Return the lines below that contain "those".

Segment Start: Data listing

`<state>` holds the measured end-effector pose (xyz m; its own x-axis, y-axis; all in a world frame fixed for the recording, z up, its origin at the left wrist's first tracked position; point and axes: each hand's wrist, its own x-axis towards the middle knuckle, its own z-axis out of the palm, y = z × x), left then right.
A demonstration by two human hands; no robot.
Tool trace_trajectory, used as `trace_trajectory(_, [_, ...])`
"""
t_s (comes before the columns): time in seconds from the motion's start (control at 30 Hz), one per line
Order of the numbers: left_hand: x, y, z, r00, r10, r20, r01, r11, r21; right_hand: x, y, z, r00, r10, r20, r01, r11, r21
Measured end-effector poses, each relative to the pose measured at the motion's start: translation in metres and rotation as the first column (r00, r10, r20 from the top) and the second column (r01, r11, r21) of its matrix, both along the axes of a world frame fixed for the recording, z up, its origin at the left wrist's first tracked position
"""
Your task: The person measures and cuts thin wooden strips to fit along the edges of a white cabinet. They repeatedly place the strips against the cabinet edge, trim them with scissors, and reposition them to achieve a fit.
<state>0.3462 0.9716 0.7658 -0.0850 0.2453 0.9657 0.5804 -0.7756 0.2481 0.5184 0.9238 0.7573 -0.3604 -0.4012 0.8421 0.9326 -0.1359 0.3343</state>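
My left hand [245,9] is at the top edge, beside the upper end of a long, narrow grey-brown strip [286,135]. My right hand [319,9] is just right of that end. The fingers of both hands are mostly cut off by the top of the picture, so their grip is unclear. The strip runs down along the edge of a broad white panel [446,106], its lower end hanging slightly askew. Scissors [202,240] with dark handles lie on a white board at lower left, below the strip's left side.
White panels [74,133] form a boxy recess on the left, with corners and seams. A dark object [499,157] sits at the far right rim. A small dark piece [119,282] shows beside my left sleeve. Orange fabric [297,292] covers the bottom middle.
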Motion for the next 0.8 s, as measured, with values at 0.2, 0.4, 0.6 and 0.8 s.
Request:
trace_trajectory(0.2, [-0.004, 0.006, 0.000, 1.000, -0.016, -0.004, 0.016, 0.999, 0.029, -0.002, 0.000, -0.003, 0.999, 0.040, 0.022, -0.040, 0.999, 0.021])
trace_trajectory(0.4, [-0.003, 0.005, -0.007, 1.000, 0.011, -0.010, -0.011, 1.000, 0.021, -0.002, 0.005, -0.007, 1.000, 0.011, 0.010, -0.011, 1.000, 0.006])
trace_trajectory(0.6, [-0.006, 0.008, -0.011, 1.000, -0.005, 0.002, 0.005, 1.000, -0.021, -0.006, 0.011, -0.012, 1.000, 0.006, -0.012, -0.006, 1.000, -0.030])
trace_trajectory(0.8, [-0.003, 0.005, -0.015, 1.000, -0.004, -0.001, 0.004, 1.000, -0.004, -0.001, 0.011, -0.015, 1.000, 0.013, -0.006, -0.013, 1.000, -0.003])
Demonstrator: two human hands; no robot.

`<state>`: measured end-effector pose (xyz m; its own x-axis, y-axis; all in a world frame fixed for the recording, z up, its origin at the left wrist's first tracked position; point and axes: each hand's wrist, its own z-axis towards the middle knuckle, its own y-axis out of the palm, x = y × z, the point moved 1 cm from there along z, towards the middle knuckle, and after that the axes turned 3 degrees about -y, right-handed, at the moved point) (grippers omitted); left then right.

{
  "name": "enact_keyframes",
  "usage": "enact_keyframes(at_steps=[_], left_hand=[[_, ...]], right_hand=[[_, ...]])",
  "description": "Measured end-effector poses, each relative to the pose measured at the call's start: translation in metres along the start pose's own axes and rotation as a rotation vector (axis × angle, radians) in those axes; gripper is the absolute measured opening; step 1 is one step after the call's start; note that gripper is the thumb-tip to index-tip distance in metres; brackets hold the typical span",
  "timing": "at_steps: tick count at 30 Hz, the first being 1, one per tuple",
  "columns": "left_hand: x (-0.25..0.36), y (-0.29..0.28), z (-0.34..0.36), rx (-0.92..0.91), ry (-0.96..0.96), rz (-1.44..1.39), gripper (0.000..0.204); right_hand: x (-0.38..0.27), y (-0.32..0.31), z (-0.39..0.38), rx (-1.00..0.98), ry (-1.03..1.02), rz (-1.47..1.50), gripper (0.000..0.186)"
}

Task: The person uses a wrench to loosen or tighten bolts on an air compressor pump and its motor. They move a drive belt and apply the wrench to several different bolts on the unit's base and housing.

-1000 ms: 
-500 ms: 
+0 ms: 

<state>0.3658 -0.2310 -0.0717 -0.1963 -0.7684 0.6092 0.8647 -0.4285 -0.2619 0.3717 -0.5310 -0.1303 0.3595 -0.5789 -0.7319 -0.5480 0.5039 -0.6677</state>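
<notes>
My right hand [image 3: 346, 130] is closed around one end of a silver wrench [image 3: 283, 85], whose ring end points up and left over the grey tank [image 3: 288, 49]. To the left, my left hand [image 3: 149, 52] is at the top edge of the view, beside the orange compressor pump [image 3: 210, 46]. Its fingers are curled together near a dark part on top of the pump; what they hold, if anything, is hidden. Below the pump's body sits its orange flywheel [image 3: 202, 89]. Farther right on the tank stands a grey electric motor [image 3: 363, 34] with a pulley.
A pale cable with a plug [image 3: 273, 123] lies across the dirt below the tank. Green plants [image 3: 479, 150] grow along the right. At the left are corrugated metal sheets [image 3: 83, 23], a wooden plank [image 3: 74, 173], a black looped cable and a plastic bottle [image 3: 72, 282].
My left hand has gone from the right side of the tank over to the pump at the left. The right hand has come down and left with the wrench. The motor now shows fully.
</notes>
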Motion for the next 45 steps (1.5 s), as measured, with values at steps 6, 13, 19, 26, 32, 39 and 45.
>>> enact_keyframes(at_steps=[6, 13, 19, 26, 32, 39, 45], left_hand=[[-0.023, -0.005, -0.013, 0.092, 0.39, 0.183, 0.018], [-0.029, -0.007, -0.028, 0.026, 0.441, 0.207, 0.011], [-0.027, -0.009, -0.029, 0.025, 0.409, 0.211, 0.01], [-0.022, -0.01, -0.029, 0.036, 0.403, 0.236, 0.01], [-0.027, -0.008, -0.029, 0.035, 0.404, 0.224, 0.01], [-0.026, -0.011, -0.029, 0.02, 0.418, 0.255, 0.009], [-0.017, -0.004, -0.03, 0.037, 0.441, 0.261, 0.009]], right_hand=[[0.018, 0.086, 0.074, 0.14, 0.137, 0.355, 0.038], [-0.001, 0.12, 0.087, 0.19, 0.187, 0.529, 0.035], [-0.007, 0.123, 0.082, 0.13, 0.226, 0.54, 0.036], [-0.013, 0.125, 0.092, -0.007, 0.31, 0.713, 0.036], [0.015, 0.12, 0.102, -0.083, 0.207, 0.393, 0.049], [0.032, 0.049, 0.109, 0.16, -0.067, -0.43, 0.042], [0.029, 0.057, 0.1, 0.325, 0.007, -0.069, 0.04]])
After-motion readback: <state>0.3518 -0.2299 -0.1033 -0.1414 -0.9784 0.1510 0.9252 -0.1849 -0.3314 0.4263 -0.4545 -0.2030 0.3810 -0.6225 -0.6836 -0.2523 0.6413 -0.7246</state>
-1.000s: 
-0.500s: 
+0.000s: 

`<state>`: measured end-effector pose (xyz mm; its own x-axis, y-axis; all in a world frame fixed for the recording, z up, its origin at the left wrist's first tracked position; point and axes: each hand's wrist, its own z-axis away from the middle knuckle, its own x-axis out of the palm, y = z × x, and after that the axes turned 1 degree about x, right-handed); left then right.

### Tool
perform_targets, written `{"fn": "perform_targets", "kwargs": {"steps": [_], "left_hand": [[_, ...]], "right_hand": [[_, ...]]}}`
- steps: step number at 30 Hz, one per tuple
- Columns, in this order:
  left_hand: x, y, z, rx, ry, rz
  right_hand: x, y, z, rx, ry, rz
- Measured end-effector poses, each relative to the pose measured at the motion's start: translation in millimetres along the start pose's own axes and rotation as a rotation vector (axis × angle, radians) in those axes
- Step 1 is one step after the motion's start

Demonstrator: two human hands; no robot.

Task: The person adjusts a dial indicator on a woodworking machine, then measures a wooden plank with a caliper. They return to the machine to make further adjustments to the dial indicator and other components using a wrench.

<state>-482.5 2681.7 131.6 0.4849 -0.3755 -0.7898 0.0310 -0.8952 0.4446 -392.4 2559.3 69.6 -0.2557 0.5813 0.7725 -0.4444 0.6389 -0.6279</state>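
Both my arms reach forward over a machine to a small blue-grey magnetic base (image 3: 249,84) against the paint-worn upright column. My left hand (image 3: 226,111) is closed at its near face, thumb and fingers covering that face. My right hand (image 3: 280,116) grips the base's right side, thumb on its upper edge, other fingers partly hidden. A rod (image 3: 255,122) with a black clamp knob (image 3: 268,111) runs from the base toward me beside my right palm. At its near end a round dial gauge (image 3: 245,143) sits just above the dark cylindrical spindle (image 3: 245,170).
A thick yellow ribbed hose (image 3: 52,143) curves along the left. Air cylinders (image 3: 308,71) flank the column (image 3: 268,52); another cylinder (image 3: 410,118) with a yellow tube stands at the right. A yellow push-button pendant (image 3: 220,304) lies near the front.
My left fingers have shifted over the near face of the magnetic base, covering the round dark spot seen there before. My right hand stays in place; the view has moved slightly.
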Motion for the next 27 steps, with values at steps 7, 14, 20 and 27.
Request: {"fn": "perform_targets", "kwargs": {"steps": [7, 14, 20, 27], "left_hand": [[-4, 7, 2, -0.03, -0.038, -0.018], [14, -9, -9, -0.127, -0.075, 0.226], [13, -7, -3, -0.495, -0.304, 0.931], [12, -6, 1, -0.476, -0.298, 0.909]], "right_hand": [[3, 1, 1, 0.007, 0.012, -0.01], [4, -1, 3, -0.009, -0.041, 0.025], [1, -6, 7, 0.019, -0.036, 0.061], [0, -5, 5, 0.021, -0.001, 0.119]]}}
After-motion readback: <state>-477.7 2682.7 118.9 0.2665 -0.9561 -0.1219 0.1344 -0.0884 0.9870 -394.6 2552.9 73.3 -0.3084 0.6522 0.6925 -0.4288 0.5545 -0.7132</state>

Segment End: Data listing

Task output:
  "description": "Measured end-effector poses, each relative to the pose measured at the call's start: translation in metres along the start pose's own axes and rotation as a rotation vector (axis × angle, radians) in those axes; gripper is the absolute measured opening; step 1 is one step after the call's start; note that gripper is the thumb-tip to index-tip distance in metres; brackets hold the typical span",
- Measured end-effector poses, each relative to the pose measured at the motion's start: translation in millimetres along the start pose's own axes and rotation as a rotation vector (axis × angle, radians) in those axes

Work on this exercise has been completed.